Jessica was not with them. She was packing her father’s office—that is, the morgue—and checking for any additional bombshells. Myron had managed to talk her out of confronting Paul Duncan until they knew a little more. She listened grudgingly, but that was how Jessica usually listened anyway.

Horty finished the transaction with a kid who looked no older than twelve, slapped him five, headed west. He wasn’t wearing a Walkman, but he walked as though he were. Very jittery. His eyes were red. Every few steps he would snort the air and wipe his nose with the back of his hand.

“Boys and girls, can you say ‘Cokehead’?”

“Probably has the flu,” Win said.

“The Colombian strain.”

They ducked out of sight as he approached. When Horty reached the lip of the alley, Myron stepped in front of him.

“Junior Horton?”

Horty gave him a scornful street glare. “Who the fuck wants to know?”

“Snappy comeback,” Myron said.

“Get the fuck out of my way or I kick your ass.” He spotted Win. “Both your ass.”

“Asses,” Win corrected. “One ass.
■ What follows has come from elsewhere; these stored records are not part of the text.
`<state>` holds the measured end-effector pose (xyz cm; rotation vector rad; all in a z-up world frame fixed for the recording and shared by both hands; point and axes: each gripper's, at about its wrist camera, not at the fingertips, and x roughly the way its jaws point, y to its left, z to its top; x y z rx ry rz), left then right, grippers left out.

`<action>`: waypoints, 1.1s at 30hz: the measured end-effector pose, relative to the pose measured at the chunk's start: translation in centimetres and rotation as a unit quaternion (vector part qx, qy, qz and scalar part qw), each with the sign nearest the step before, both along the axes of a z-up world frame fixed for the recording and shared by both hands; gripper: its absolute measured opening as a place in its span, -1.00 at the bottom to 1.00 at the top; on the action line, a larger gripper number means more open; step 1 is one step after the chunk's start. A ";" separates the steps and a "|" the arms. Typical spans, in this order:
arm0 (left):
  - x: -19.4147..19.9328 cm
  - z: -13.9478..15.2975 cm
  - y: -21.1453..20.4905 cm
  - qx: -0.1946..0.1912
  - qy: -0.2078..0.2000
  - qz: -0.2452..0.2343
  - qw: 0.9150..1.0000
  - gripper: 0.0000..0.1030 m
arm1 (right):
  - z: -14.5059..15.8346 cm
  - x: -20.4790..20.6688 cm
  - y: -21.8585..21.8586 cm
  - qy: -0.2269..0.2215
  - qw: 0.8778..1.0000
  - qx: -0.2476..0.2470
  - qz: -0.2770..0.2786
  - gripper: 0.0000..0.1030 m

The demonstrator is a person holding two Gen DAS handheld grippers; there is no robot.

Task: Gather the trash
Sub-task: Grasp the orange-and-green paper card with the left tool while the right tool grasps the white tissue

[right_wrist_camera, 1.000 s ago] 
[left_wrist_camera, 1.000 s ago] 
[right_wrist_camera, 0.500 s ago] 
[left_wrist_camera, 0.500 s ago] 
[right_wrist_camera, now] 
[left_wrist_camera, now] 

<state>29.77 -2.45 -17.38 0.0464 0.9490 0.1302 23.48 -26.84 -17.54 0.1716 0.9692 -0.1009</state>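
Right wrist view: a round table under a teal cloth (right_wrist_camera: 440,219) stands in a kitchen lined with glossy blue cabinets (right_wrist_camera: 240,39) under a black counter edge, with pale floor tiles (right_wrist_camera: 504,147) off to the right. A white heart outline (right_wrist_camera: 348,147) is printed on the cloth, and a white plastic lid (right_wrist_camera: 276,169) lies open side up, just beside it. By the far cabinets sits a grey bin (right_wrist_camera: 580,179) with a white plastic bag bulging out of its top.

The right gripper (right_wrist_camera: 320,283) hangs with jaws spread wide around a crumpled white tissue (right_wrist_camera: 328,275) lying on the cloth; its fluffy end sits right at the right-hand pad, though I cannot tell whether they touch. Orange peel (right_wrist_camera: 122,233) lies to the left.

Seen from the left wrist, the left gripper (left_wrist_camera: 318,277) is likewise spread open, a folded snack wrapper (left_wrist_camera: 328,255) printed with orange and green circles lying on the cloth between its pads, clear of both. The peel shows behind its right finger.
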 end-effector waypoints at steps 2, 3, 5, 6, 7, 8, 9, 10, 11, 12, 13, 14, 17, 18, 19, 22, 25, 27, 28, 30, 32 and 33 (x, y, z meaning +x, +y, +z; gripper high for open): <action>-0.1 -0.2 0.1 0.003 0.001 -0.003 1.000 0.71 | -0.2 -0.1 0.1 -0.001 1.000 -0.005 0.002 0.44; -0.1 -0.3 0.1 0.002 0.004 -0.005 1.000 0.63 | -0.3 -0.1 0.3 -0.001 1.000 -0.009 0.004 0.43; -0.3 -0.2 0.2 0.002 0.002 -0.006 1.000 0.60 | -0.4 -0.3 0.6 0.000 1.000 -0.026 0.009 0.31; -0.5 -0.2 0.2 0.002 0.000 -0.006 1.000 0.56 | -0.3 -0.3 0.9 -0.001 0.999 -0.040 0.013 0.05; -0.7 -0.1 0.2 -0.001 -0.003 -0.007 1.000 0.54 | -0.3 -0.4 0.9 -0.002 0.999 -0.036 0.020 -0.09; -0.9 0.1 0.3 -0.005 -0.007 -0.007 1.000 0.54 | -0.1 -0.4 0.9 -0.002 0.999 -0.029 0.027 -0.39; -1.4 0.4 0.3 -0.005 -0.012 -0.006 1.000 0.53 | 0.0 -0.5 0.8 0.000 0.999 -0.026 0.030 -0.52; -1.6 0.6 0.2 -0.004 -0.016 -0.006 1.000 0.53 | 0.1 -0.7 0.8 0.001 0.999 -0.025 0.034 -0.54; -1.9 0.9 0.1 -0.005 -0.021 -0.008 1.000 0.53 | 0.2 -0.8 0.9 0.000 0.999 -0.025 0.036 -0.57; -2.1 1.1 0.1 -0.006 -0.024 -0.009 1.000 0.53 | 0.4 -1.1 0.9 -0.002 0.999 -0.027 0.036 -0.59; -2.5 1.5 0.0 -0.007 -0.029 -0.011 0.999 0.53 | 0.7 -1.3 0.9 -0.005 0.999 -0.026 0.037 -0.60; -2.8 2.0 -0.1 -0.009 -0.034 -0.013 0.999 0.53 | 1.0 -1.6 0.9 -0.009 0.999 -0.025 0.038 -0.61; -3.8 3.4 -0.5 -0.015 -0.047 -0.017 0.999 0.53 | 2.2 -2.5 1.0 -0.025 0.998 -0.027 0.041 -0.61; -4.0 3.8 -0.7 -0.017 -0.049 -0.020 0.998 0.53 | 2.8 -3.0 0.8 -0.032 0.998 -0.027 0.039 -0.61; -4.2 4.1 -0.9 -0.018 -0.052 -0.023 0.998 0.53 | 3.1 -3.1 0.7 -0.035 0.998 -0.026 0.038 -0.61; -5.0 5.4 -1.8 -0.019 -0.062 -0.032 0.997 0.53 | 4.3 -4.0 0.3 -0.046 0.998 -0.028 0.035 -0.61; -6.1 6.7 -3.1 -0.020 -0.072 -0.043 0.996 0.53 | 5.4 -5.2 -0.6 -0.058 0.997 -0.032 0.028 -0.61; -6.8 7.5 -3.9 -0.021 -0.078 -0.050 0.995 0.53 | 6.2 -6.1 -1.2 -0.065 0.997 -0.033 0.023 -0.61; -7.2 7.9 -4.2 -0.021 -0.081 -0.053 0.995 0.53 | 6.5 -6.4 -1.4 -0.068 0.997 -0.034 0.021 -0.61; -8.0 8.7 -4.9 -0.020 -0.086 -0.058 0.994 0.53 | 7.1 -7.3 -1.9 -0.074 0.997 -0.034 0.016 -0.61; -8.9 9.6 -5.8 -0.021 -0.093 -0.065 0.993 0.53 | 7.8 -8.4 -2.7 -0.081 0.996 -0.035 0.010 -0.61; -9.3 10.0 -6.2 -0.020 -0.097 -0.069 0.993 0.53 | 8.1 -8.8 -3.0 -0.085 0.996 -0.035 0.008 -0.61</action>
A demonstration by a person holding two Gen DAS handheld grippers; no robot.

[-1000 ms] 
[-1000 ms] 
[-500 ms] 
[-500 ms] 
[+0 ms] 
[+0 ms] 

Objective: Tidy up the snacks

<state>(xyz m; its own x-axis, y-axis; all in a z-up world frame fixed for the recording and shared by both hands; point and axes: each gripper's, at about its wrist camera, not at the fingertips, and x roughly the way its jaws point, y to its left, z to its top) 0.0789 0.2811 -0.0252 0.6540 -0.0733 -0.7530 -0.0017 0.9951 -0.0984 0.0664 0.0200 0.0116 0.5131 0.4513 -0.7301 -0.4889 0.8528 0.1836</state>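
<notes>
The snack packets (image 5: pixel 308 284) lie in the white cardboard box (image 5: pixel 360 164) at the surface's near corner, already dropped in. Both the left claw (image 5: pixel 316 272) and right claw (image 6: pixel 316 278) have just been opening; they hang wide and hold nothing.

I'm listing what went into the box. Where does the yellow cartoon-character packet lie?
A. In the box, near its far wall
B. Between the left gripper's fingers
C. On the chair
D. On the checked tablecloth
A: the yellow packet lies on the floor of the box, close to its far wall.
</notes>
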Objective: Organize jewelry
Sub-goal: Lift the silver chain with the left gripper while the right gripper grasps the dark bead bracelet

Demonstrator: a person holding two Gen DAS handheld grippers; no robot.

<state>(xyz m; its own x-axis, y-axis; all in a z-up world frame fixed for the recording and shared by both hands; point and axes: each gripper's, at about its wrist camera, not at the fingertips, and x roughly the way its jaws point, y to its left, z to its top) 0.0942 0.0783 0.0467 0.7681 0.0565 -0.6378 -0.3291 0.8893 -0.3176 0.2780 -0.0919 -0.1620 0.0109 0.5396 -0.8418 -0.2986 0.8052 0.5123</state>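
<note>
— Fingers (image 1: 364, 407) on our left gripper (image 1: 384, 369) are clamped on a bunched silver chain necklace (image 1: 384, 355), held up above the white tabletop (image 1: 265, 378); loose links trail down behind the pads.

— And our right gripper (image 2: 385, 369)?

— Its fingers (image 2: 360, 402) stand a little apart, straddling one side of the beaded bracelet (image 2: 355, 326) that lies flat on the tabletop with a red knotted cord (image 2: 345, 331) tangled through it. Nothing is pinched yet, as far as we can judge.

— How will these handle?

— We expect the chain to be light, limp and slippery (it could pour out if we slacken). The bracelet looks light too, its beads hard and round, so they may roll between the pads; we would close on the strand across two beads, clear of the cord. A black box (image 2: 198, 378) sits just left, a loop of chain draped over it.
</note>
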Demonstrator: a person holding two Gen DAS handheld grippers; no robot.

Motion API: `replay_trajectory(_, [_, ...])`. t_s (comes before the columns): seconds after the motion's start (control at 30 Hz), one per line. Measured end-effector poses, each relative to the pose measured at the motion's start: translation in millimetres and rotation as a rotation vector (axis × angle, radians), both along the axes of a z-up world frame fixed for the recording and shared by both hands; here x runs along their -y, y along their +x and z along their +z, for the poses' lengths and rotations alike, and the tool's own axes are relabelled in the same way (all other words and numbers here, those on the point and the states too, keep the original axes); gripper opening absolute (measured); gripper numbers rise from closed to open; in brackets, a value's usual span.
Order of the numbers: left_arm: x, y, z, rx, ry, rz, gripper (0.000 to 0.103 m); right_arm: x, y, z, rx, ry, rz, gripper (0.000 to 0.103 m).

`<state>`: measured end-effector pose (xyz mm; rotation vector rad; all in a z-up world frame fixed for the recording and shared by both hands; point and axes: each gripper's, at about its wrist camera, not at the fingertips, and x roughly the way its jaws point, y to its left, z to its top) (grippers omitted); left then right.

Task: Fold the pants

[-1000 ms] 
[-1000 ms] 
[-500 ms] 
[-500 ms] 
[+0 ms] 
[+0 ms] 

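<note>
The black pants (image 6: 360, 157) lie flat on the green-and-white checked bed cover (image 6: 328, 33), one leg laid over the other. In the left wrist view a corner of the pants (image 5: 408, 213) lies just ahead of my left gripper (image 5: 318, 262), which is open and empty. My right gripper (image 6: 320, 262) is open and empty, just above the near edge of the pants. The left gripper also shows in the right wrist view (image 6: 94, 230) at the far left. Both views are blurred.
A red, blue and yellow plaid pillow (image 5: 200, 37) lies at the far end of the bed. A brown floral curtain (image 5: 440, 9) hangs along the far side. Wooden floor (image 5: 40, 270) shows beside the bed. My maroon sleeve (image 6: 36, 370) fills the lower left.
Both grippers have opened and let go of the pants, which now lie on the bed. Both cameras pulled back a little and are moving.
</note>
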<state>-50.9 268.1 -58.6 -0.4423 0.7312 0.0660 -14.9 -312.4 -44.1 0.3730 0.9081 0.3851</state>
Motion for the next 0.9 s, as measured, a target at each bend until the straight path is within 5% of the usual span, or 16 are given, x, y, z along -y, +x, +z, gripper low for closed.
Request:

Two asses. Plural.”

“What the fuck—”

“We want to talk to you,” Myron said.

“Hey, fuck you, man.”

Myron turned to Win. “He’s a real badass.”

“Indeed,” Win said. “I may wet myself.”

Horty stepped toward Win. He had at least six inches and sixty pounds on him. Horty probably thought he was being clever, going after and intimidating the little guy. Myron tried not to smile when Horty spat, “Gonna fuck you up big-time.”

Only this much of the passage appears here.